Egocentric Video: A New Tool for Capturing Hand Use of Individuals with Spinal Cord Injury at Home
This provides a new tool for quantitative assessment of hand use at home for individuals with spinal cord injury, addressing a gap in current outcome measures, though it is incremental as it applies existing computer vision methods to a specific domain.
The paper tackled the problem of monitoring hand use in individuals with cervical spinal cord injury outside clinical settings by developing a wearable egocentric camera system with computer vision algorithms, achieving F1-scores of 0.74 for left hand and 0.73 for right hand in detecting hand-object interactions and moderate correlations (ρ up to 0.55) with manual labels for functional measures.
Current upper extremity outcome measures for persons with cervical spinal cord injury (cSCI) lack the ability to directly collect quantitative information in home and community environments.
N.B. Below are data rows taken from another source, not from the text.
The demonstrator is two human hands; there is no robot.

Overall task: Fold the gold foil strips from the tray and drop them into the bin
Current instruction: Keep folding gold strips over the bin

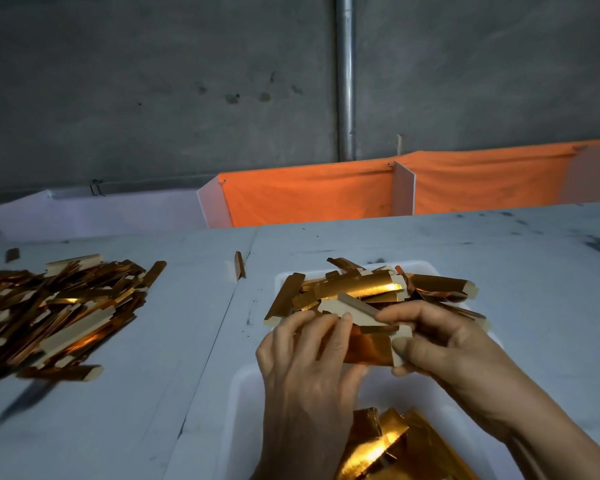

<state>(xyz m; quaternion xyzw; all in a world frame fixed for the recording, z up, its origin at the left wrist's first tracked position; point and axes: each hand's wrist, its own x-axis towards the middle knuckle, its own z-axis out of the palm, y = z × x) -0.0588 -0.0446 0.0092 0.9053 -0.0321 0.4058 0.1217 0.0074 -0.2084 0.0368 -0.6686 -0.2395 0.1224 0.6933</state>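
Both hands work 1 strip (369, 348) just above the tray (243, 386): the left hand (305, 368) lies over its left end with fingers close together and pressing down, while the right hand (440, 355) pinches the right end between thumb and fingers. The fold looks partly made, with gold foil facing up and a pale edge showing by the right thumb. To finish it well, the edges should probably be lined up first, then the crease run flat from one end to the other, since foil likely holds a crooked fold. Nearer, flat gold sheets (388, 448) lie in the tray's front end. Beyond the hands, more strips (361, 289) crowd its far end. A heap (59, 310) sits well apart on the table (499, 258) to the left; no bin can be identified for certain.
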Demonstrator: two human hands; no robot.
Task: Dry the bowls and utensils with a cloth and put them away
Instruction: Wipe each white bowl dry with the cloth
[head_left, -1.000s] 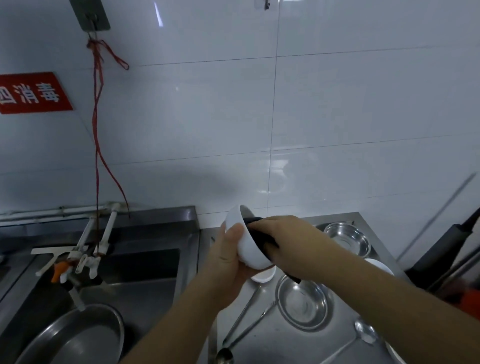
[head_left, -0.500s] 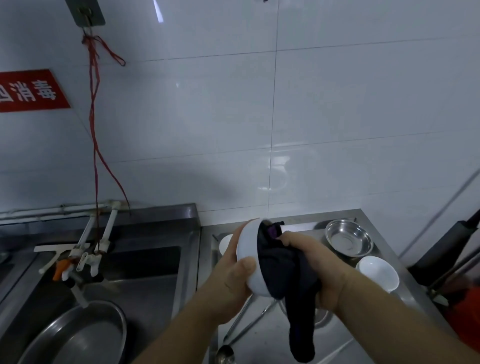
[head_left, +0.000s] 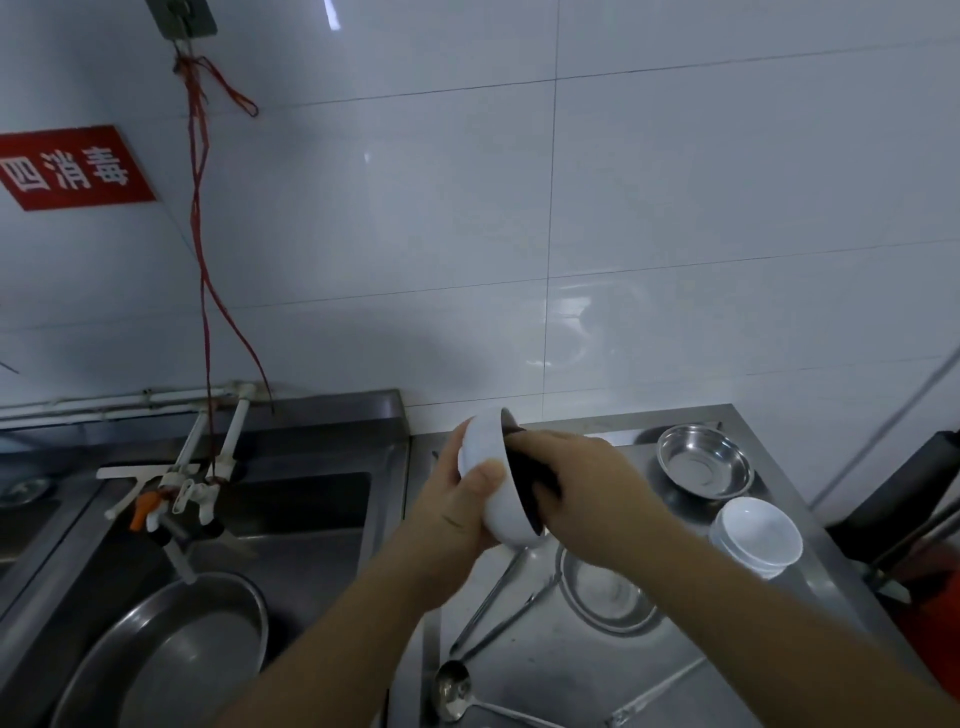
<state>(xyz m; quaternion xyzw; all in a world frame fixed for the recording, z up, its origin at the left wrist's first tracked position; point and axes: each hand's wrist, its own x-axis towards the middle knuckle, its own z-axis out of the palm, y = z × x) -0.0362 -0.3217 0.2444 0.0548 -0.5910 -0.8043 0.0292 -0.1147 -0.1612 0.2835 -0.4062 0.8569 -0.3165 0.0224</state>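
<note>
While the white bowl (head_left: 493, 483) is held tilted on its side above the steel counter (head_left: 587, 670), the drying step is in progress on this piece. The left hand (head_left: 457, 509) is clamped around the bowl's outer wall, thumb across the rim side. The right hand (head_left: 587, 499) is closed on a dark cloth (head_left: 530, 483) and presses it into the bowl's mouth.

Judged status of the task:

1. One bowl is being wiped; it is not yet put away.
2. A stack of white bowls (head_left: 756, 535) stands at 3 o'clock from the hands, near the counter's right edge. Whether these are already dried cannot be told.
3. A small steel dish (head_left: 704, 465) sits at 2 o'clock, close to the wall.
4. A second steel dish (head_left: 602, 592) lies at 5 o'clock, partly hidden under the right forearm.
5. Two long-handled utensils (head_left: 498, 608) lie at 6 o'clock; a ladle (head_left: 452, 688) lies further down, and another handle (head_left: 660, 691) at 5 o'clock.
6. A large steel basin (head_left: 171, 649) rests in the sink (head_left: 301, 525) at 8 o'clock, under the tap (head_left: 176, 525).

No storage place is visible. Most items appear to remain on the counter, so the task is judged to be at an early-to-middle stage
</note>
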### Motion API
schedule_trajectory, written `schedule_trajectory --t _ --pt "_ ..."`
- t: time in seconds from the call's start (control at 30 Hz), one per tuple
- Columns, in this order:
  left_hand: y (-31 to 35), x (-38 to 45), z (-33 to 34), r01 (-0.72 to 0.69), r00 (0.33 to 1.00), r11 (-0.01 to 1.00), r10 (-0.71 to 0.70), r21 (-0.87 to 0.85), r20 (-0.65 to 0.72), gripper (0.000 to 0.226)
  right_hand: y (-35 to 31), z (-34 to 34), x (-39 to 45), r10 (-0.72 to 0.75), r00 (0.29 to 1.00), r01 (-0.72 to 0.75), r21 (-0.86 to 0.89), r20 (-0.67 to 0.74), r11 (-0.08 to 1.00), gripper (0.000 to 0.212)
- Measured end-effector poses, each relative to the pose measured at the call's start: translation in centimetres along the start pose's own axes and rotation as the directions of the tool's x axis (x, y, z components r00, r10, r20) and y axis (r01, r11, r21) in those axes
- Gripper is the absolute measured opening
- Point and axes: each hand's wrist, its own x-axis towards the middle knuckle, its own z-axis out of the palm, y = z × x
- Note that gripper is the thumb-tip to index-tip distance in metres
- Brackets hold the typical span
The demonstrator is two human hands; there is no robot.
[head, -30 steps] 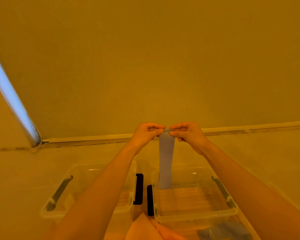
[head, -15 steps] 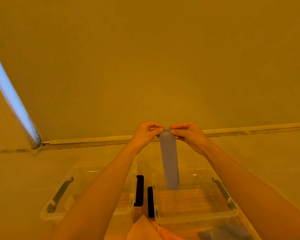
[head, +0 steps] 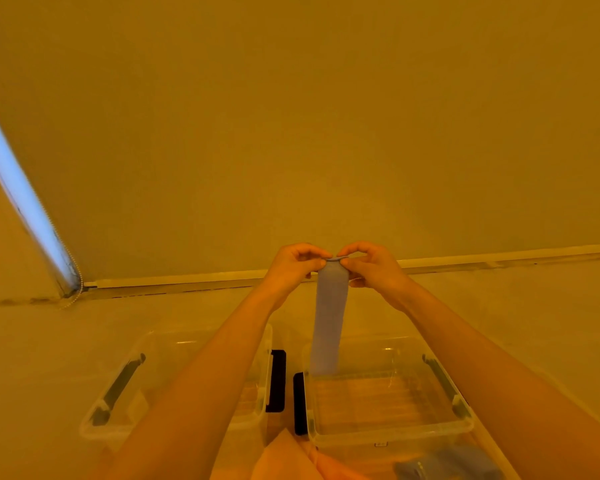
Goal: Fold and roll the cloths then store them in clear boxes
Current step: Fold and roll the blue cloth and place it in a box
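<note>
Cloth (head: 327, 317) swung back left | both hands still pinch top

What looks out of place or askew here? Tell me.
Nothing stands out. Both hands, left and right, pinch the top of the folded grey cloth, which hangs straight above the right clear box.

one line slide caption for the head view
Both hands, left hand and right hand, pinch a folded blue cloth hanging above clear boxes.

Home room w/ bare wall (head: 291, 116), baseboard (head: 499, 254), window-blind bead chain (head: 70, 261).
</note>
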Motion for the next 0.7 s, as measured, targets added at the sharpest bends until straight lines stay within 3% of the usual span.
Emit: schedule_trajectory --t 0.27,0.4,0.57,0.7 --pt "0.4 0.1 0.5 0.019 1.000 1.000 -0.019 0.010 -0.002 0.016 0.3 -0.5 -0.3 0.025 0.999 -0.031 0.222 0.029 0.975 0.020" --pt "0.5 -0.1 0.5 -0.007 1.000 1.000 0.007 0.013 0.017 0.014 0.5 -0.8 -0.2 -0.010 0.999 0.004 0.155 0.035 0.988 0.008" --pt "0.7 -0.2 0.5 -0.013 1.000 0.994 0.011 0.107 0.012 0.023 0.4 -1.0 -0.3 -0.024 1.000 0.023 0.108 0.008 0.994 0.011" --pt "0.8 -0.1 0.6 -0.006 1.000 0.993 0.003 0.121 0.024 0.016 0.4 -1.1 -0.3 -0.038 0.999 0.038 0.071 0.009 0.997 0.023"
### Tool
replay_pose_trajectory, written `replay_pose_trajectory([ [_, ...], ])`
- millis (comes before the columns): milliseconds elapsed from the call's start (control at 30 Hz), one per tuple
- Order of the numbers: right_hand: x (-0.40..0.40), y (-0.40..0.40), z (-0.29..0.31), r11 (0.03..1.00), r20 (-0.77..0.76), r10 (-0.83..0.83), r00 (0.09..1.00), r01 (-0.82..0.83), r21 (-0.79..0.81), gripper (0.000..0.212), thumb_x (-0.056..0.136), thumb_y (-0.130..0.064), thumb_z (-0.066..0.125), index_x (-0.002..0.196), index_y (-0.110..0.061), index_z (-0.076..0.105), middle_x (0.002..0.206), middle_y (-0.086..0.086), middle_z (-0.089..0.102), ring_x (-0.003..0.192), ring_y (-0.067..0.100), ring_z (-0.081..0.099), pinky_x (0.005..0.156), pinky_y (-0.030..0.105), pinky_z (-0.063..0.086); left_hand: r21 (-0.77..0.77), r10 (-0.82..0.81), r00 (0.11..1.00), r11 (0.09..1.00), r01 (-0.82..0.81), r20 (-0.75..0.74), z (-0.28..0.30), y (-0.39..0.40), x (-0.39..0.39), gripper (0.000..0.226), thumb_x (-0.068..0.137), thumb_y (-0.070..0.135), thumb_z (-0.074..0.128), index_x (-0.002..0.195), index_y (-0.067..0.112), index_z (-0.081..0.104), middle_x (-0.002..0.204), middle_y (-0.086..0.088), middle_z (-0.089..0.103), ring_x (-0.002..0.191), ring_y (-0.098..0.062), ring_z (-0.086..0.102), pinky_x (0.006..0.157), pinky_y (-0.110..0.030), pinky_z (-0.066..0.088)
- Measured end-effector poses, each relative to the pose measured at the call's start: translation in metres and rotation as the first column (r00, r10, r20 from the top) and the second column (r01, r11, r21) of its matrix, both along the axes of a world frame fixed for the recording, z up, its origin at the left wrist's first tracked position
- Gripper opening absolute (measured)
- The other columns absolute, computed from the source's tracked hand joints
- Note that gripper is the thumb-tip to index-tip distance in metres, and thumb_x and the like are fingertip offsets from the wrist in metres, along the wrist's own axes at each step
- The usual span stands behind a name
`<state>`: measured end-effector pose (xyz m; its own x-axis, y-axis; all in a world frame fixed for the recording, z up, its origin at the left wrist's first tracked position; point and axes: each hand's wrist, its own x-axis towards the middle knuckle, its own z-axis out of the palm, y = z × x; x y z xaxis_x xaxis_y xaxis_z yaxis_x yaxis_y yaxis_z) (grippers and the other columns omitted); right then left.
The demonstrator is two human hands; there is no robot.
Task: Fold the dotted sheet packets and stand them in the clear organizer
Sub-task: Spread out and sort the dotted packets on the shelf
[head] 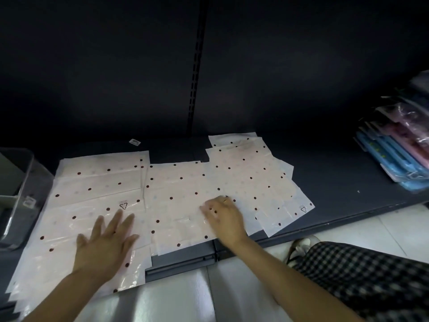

A wearable first-person (egocentric) camera system is presented that can monitor functional hand use outside of clinical settings. The system is based on computer vision algorithms that detect the hand, segment the hand outline, distinguish the user's left or right hand, and detect functional interactions of the hand with objects during activities of daily living. The algorithm was evaluated using egocentric video recordings from 9 participants with cSCI, obtained in a home simulation laboratory. The system produces a binary hand-object interaction decision for each video frame, based on features reflecting motion cues of the hand, hand shape and colour characteristics of the scene. This output was compared with a manual labelling of the video, yielding F1-scores of 0.74 $\pm$ 0.15 for the left hand and 0.73 $\pm$ 0.15 for the right hand. From the resulting frame-by-frame binary data, functional hand use measures were extracted: the amount of total interaction as a percentage of testing time, the average duration of interactions in seconds, and the number of interactions per hour. Moderate and significant correlations were found when comparing these output measures to the results of the manual labelling, with $ρ$ = 0.40, 0.54 and 0.55 respectively. These results demonstrate the potential of a wearable egocentric camera for capturing quantitative measures of hand use at home.